Flaman Rentals Blog

Cancer 'hazard' not a cancer 'risk', meat industry cautions

Posted by Eric Anderson Oct 27, 2015

From Ag Canada

A new report classifying processed meats such as hot dogs and bacon as “carcinogenic” to humans doesn’t set out a cause-and-effect link between meats and cancer, industry groups caution.
The International Agency for Research on Cancer (IARC), a research arm of the World Health Organization, on Monday published a report placing processed meats in its Group 1 category, which includes substances such as tobacco and asbestos with “sufficient evidence” of links to cancer.
The IARC on Monday also put red meat, such as beef, pork and lamb, in its Group 2A — where glyphosate, the active ingredient in Roundup herbicide, was recently also classified as a “probable” carcinogen. (The IARC’s Group 2B, of “possible” carcinogens, recently saw 2,4-D herbicide added to the list.)
In its response Monday to the report, the Canadian Meat Council emphasized that the IARC defines an agent that “may cause cancer at some level, under some circumstance,” as a “cancer hazard.”

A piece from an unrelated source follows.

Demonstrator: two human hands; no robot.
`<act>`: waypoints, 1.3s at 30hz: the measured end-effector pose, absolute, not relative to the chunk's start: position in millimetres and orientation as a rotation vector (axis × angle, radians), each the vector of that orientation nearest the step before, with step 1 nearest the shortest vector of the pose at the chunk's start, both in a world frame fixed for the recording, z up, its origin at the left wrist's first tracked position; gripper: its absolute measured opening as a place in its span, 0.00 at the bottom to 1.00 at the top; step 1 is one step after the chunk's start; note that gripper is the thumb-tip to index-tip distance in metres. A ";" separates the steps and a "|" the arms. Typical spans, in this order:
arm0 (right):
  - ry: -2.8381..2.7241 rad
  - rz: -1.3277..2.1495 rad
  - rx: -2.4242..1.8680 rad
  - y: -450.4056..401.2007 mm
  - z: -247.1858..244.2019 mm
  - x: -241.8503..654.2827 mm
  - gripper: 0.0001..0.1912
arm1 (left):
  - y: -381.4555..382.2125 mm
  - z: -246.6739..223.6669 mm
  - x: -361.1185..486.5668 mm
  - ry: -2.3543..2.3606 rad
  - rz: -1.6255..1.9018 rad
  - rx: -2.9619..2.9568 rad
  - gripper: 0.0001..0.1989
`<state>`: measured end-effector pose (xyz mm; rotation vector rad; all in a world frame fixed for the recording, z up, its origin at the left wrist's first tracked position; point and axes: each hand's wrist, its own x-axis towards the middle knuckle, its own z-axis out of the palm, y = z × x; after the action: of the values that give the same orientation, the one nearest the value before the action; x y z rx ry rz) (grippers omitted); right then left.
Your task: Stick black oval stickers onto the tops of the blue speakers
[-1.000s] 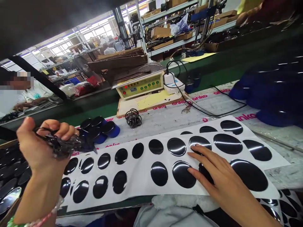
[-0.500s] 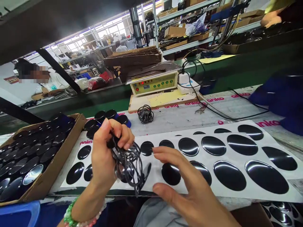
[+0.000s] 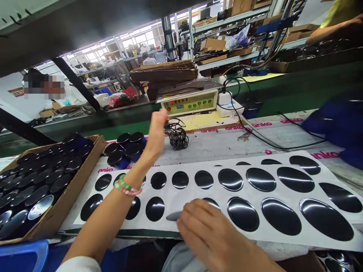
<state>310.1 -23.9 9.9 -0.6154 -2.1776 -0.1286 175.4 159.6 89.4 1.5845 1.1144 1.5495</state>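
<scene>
Grey thin piece [image 3: 172,216] held over a white sheet [image 3: 173,198] of black discs [image 3: 154,208].
By the right hand [image 3: 202,226], whose fingers were parted half a second ago, the piece is now clamped near the sheet's front edge. The left hand [image 3: 157,130] has been shifted from above the sheet to the black wire tangle [image 3: 179,138] farther back on the surface [image 3: 207,149]; whether its grip is closed on any wire cannot be told.

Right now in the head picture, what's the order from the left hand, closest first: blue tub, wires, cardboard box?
From the left hand:
1. Wires, right beside it.
2. Cardboard box, off to its left.
3. Blue tub, bottom left corner.
</scene>
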 end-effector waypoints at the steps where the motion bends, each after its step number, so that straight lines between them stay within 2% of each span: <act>1: -2.254 -0.126 -0.613 -25.2 7.9 305.2 0.13 | 166.6 78.0 183.6 1.163 1.445 1.703 0.12; 3: -2.376 -0.112 -0.648 -27.6 3.0 296.8 0.14 | 177.0 56.9 193.5 1.244 1.207 1.900 0.07; 5: -2.458 -0.078 -0.711 -28.0 -1.9 292.6 0.12 | 182.2 41.0 194.5 1.271 1.025 2.027 0.07; 9: -2.517 0.125 -0.735 -26.5 -4.2 299.0 0.03 | 178.6 28.8 184.1 1.234 0.830 2.251 0.20; 14: -2.148 0.308 -0.753 -12.5 25.2 335.1 0.07 | 170.1 37.0 170.4 1.185 0.809 2.410 0.37; 17: -2.119 0.186 -0.892 33.4 50.3 357.1 0.13 | 168.5 43.7 163.4 1.109 0.758 2.429 0.46; 19: -2.170 0.119 -0.970 78.7 58.5 361.5 0.21 | 167.0 47.4 159.5 1.063 0.714 2.404 0.50; 21: -2.237 0.176 -1.038 123.5 57.2 356.2 0.31 | 164.2 50.1 155.8 1.040 0.691 2.358 0.48; 25: -2.385 0.251 -0.989 176.1 39.0 334.6 0.21 | 157.1 50.5 147.4 1.040 0.691 2.251 0.39; 30: -2.434 0.227 -1.007 182.3 23.1 326.7 0.14 | 152.5 59.2 137.5 1.062 0.803 2.132 0.35; 34: -2.468 0.223 -1.047 181.2 25.1 334.4 0.12 | 153.3 94.3 124.4 1.065 1.028 2.007 0.33; 37: -2.476 0.214 -1.056 182.3 33.4 340.3 0.14 | 150.0 126.7 114.2 1.099 1.191 1.958 0.24; 39: -2.470 0.216 -1.072 182.8 40.9 342.5 0.16 | 143.4 142.7 112.3 1.131 1.426 1.981 0.17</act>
<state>342.5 182.8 40.9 -1.0719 -2.4702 0.2156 112.3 143.4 142.7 1.9809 1.1308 1.4260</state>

However, the CMC said, actual “cancer risk” gauges the likelihood of experiencing cancer after being exposed to a “cancer hazard,” and the IARC identifies such hazards even when the risks are “very low.”

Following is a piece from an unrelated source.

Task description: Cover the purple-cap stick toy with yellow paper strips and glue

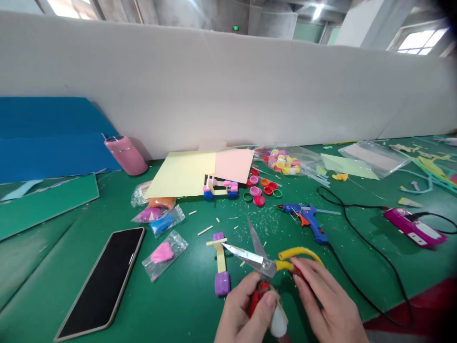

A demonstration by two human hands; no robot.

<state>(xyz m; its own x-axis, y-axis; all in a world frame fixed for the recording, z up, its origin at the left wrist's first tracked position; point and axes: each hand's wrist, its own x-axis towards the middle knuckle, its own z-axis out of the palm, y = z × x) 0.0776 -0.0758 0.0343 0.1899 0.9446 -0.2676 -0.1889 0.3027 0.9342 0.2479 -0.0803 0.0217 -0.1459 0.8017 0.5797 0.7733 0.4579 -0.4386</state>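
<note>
Metal scissors [263, 261] with yellow and red handles are spread open in front of me. My left hand [247, 309] is closed around the red handle at the bottom, with a small white piece beside its thumb. Fingers of my right hand [323, 300] grip the yellow handle loop on the right. Left of the blades, a small piece made of purple blocks and a pale strip [221, 261] lies on the green table, its upper crossbar close to one blade tip. Farther back stands a little pink and blue wheeled model [220, 188].
A phone [103, 281], clay packets [166, 253] and a pink bottle [126, 155] are on the left. A blue glue gun [305, 219], its black cord and a magenta device [414, 227] lie right. Colored rings [264, 183] and paper sheets [182, 171] sit behind.
</note>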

Such findings aren’t unusual for the IARC, the Canadian Cattlemen’s Association said in a separate release, saying the agency “has found hazards in about half of the agents it has reviewed.”
For its 2A classification for red meat, the CCA said, the IARC’s review of existing epidemiological studies “concluded that there is limited evidence in human beings for the carcinogenicity of the consumption of red meat,” and “no clear association was seen in several of the high quality studies and residual confounding from other diet and lifestyle risk is difficult to exclude.”

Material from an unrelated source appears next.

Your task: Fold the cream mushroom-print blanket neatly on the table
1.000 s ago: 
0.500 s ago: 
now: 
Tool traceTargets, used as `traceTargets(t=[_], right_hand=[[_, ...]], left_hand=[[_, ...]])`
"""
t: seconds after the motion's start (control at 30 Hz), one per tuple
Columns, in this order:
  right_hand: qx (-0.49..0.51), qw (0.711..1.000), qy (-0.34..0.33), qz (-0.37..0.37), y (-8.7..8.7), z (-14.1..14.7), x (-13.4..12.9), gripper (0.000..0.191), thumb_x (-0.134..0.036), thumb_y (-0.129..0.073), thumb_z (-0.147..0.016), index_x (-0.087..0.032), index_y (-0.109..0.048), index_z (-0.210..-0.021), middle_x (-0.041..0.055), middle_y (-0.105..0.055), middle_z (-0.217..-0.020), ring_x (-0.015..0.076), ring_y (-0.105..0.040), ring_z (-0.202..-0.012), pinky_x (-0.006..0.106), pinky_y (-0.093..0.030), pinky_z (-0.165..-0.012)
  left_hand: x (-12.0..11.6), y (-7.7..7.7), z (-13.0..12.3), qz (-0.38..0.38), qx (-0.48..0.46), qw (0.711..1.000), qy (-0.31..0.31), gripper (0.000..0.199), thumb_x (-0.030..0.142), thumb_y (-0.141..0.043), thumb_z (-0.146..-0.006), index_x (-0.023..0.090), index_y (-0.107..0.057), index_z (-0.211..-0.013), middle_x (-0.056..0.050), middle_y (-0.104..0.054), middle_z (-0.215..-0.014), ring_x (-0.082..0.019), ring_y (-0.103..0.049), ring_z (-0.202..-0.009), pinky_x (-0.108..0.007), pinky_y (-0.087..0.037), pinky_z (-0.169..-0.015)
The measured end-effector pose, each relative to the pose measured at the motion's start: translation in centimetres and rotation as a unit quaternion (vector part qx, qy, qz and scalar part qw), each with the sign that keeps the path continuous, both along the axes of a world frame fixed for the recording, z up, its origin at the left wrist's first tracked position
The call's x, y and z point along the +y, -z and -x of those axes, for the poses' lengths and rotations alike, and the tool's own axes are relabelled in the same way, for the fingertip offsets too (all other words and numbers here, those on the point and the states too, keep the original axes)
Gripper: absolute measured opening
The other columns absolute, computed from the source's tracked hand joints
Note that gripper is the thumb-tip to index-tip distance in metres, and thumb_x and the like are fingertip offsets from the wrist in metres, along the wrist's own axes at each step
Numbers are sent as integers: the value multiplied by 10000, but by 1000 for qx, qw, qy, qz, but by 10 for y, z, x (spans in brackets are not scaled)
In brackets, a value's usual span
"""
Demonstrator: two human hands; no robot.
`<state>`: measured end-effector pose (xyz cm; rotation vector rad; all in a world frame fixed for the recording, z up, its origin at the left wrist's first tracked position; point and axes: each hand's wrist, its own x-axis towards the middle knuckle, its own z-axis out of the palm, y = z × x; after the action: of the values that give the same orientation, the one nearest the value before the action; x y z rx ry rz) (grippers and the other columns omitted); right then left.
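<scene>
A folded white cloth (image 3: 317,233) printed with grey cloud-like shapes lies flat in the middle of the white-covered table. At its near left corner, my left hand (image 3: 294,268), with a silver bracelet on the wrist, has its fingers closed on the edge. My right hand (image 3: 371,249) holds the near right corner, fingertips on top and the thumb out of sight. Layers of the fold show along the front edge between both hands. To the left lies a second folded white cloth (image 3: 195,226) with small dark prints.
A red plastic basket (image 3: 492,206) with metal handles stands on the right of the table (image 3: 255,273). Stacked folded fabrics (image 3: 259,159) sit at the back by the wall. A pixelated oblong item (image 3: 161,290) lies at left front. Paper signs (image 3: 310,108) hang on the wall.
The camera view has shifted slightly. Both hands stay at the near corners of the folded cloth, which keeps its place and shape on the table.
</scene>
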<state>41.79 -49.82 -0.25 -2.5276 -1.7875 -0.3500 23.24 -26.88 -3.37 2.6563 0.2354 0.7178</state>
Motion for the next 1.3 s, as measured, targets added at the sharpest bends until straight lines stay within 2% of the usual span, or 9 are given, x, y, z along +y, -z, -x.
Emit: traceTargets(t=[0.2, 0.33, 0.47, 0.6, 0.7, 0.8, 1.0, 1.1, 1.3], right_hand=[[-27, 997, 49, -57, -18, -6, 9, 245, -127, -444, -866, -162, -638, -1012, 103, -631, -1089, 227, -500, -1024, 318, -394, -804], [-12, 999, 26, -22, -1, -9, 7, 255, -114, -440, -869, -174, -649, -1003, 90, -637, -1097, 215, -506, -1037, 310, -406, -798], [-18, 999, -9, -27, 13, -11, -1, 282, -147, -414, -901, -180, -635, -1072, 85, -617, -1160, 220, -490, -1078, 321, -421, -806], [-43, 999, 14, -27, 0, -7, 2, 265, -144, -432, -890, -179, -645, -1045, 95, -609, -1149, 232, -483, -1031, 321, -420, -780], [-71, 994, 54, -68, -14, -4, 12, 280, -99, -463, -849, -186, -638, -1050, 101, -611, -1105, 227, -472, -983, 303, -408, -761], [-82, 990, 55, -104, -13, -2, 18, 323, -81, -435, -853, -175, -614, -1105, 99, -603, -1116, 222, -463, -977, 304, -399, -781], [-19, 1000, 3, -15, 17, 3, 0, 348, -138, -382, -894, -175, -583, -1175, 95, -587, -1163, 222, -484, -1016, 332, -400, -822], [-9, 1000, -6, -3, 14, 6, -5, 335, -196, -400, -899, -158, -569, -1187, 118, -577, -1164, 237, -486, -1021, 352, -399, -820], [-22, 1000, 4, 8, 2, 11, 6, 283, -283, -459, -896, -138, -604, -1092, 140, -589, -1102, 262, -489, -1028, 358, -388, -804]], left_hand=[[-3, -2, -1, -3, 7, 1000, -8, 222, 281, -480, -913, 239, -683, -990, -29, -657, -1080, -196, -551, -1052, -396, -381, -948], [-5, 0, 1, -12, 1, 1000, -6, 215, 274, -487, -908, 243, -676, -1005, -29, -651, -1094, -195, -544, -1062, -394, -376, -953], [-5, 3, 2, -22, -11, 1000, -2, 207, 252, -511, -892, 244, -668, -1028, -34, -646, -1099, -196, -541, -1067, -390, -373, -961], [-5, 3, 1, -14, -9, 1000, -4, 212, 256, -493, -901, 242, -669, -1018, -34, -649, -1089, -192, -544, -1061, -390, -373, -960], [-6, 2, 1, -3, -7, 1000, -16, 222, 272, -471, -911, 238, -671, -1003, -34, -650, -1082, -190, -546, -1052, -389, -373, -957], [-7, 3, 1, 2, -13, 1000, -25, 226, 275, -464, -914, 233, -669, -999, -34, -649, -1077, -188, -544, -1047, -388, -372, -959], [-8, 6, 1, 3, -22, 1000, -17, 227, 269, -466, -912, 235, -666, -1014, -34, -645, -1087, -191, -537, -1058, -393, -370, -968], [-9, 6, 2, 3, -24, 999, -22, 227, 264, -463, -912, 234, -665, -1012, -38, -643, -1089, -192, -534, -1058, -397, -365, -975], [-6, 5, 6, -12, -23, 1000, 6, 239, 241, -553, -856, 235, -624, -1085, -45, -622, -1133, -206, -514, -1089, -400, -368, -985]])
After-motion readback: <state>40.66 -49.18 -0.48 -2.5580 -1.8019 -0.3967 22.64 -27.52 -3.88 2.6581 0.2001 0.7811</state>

Colorectal cancer was the IARC report’s “principal focus” relative to red meat, the CCA said. The report had cited 10 cohort studies with a “statistically significant dose–response relationship,” with a 17 per cent increased risk per 100 grams per day of red meat.
Given that the American Society of Clinical Oncology (has estimated a person with an “average” risk of colorectal cancer has about a five per cent chance of developing colorectal cancer overall, consuming 100 g per day of red meat would increase the risk of colorectal cancer by just under one per cent in absolute terms, the CCA said.
The meat industry has previously estimated Canadians, on average, eat only about 50 g of fresh red meat per day. Thus, the CCA said, “if there is an increase in the potential risk of colorectal cancer from red meat consumption, by these estimates it is small and must be considered relative to the very significant nutritional benefits that red meat provides.”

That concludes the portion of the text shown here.